| Problem to solve |
In the entries that follow, the lines from the line containing "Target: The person" up to and including the line containing "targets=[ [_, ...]" must be copied exactly, with pictures omitted.

--- Records to use Enclosed Below ---

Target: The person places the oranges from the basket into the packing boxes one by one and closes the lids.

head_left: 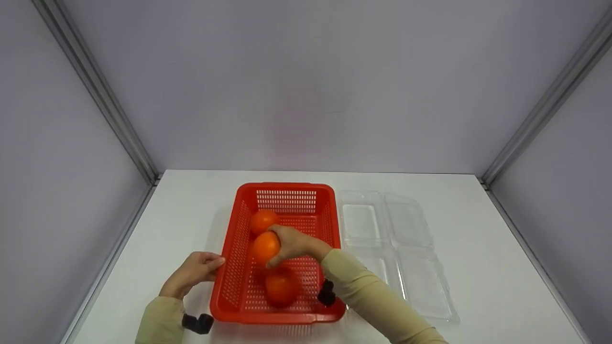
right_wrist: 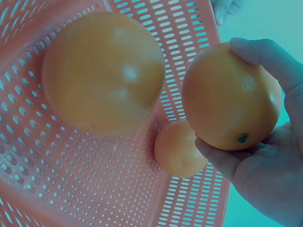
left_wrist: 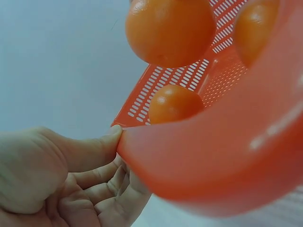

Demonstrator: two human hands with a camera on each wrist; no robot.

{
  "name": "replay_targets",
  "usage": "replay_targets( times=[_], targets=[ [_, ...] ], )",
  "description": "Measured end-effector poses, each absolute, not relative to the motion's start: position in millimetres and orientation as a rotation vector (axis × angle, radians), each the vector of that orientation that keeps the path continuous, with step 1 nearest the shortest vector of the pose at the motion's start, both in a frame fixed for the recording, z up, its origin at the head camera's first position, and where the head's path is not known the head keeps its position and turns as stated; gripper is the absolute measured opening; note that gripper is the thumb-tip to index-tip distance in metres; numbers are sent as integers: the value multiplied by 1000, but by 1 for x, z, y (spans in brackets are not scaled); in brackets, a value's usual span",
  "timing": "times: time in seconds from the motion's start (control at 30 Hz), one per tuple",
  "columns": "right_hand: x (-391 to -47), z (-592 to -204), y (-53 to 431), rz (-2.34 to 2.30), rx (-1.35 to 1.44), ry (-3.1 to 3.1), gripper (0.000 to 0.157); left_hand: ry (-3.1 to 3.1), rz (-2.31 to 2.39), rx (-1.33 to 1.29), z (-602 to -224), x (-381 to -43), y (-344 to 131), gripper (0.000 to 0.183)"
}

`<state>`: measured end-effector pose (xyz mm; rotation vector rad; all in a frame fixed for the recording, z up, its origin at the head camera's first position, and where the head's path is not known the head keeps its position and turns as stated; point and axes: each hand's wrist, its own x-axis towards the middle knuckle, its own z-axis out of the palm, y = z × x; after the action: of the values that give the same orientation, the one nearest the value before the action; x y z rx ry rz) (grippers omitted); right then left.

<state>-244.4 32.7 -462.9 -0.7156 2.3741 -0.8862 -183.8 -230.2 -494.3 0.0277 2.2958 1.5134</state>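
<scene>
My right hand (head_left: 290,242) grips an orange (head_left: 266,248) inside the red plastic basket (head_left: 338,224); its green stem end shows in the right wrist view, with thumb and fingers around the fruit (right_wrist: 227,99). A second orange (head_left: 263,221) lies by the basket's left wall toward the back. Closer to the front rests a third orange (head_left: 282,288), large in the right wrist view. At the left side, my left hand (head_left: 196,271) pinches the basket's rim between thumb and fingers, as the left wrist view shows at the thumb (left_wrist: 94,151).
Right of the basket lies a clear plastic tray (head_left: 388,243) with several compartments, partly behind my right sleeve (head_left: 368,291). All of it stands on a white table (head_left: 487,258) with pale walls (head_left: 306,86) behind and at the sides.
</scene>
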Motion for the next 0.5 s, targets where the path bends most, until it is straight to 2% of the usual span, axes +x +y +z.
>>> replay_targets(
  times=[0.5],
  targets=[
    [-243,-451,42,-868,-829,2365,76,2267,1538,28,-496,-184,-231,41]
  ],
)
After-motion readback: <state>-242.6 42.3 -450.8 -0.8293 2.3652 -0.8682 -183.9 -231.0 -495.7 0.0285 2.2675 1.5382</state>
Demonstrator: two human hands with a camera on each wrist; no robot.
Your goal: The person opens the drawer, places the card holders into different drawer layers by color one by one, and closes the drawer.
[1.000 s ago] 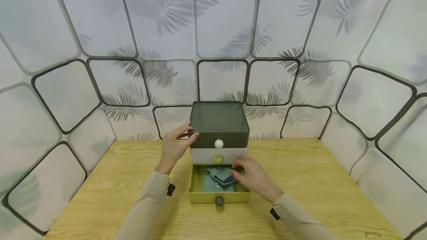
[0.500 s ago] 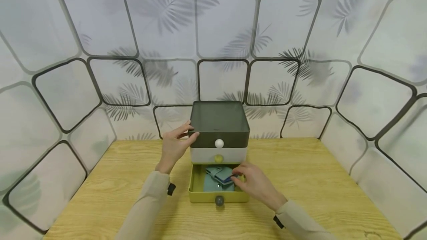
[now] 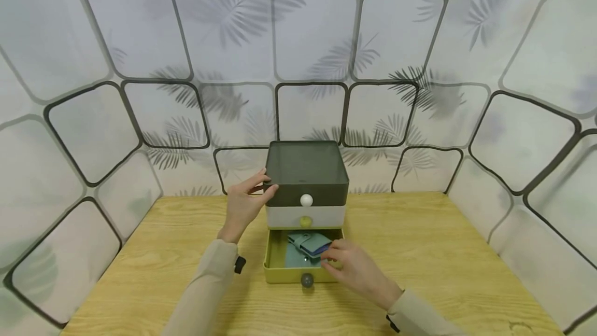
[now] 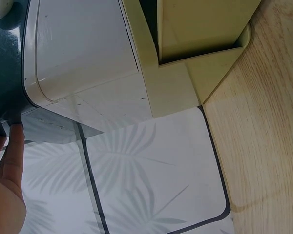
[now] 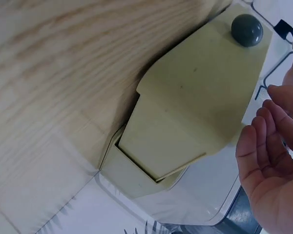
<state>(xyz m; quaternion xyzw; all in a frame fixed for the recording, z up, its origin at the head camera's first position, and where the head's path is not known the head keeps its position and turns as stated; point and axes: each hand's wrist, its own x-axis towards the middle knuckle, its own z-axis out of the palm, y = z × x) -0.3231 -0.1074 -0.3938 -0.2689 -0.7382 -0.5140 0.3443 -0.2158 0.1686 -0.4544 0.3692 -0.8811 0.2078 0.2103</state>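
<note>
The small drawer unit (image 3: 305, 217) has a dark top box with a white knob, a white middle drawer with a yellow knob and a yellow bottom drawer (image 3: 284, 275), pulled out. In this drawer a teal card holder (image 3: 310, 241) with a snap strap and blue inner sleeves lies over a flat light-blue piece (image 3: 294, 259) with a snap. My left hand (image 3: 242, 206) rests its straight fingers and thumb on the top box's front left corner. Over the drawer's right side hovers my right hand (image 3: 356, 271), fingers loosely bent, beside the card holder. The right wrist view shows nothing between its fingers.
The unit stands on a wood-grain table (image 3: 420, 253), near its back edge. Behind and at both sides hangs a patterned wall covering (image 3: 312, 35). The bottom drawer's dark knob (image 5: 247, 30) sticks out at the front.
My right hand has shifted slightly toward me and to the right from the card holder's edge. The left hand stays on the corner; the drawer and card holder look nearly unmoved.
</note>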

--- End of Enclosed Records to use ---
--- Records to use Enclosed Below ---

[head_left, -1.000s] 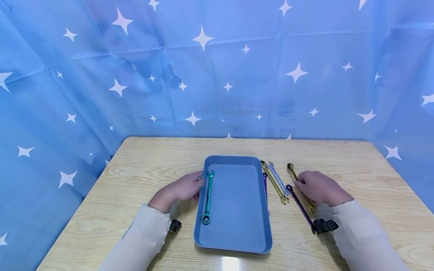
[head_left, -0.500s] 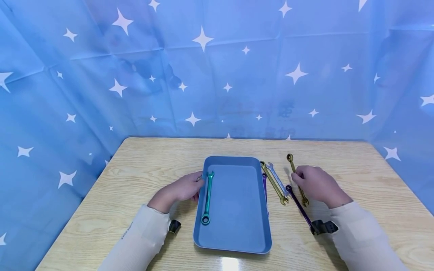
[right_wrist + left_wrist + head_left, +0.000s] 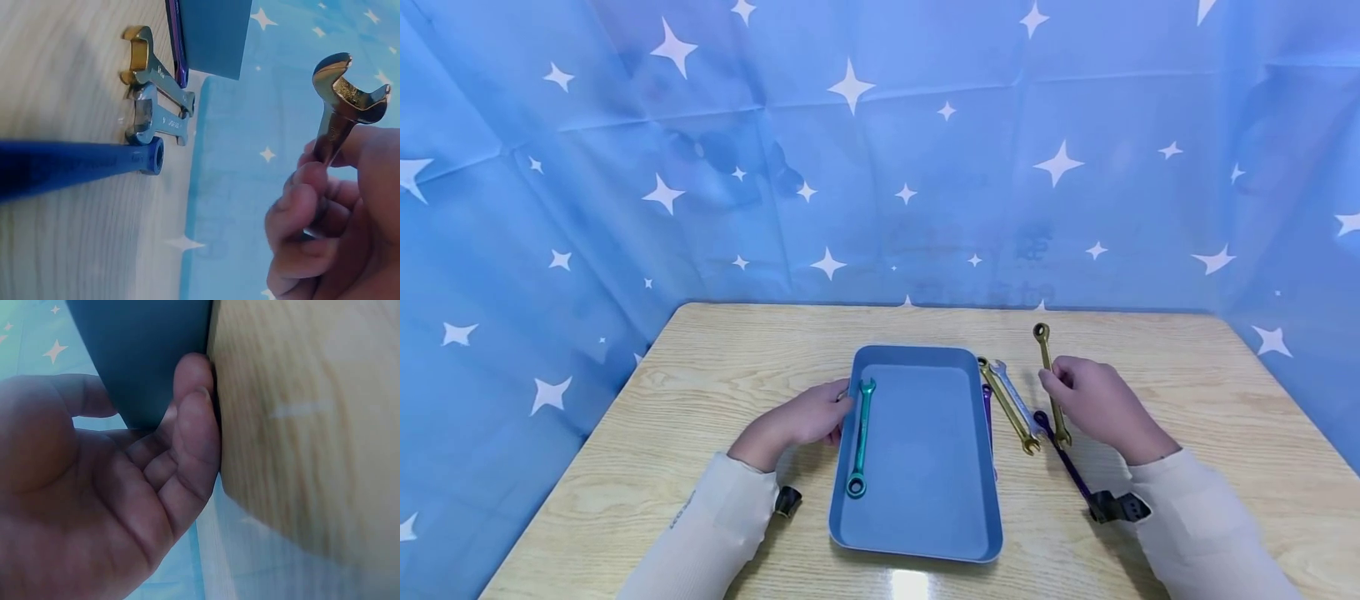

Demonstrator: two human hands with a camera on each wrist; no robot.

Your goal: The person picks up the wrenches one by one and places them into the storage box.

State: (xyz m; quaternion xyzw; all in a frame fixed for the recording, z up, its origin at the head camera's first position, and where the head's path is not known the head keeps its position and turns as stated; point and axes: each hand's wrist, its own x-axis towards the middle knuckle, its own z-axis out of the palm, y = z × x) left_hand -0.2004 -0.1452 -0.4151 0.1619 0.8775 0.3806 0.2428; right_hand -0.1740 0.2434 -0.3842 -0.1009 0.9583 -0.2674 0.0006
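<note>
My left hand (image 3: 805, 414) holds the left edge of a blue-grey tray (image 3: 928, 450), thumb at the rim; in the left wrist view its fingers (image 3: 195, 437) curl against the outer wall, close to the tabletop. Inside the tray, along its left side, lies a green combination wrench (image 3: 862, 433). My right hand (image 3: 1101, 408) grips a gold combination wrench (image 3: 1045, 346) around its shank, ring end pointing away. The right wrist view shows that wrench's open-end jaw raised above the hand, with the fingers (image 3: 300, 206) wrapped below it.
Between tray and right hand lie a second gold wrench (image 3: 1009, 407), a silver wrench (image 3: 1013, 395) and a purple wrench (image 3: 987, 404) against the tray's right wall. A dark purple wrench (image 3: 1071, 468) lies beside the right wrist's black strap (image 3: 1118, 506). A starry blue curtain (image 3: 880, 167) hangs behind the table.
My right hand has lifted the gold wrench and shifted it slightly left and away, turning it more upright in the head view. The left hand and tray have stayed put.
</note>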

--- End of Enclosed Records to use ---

| Output |
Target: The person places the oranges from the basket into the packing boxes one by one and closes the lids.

head_left: 
right_wrist: 
left_wrist: 

Demonstrator: two human hands with a camera on each wrist; no robot.

{
  "name": "replay_targets",
  "usage": "replay_targets( times=[_], targets=[ [_, ...] ], )",

The exercise requires nothing more than what has been given.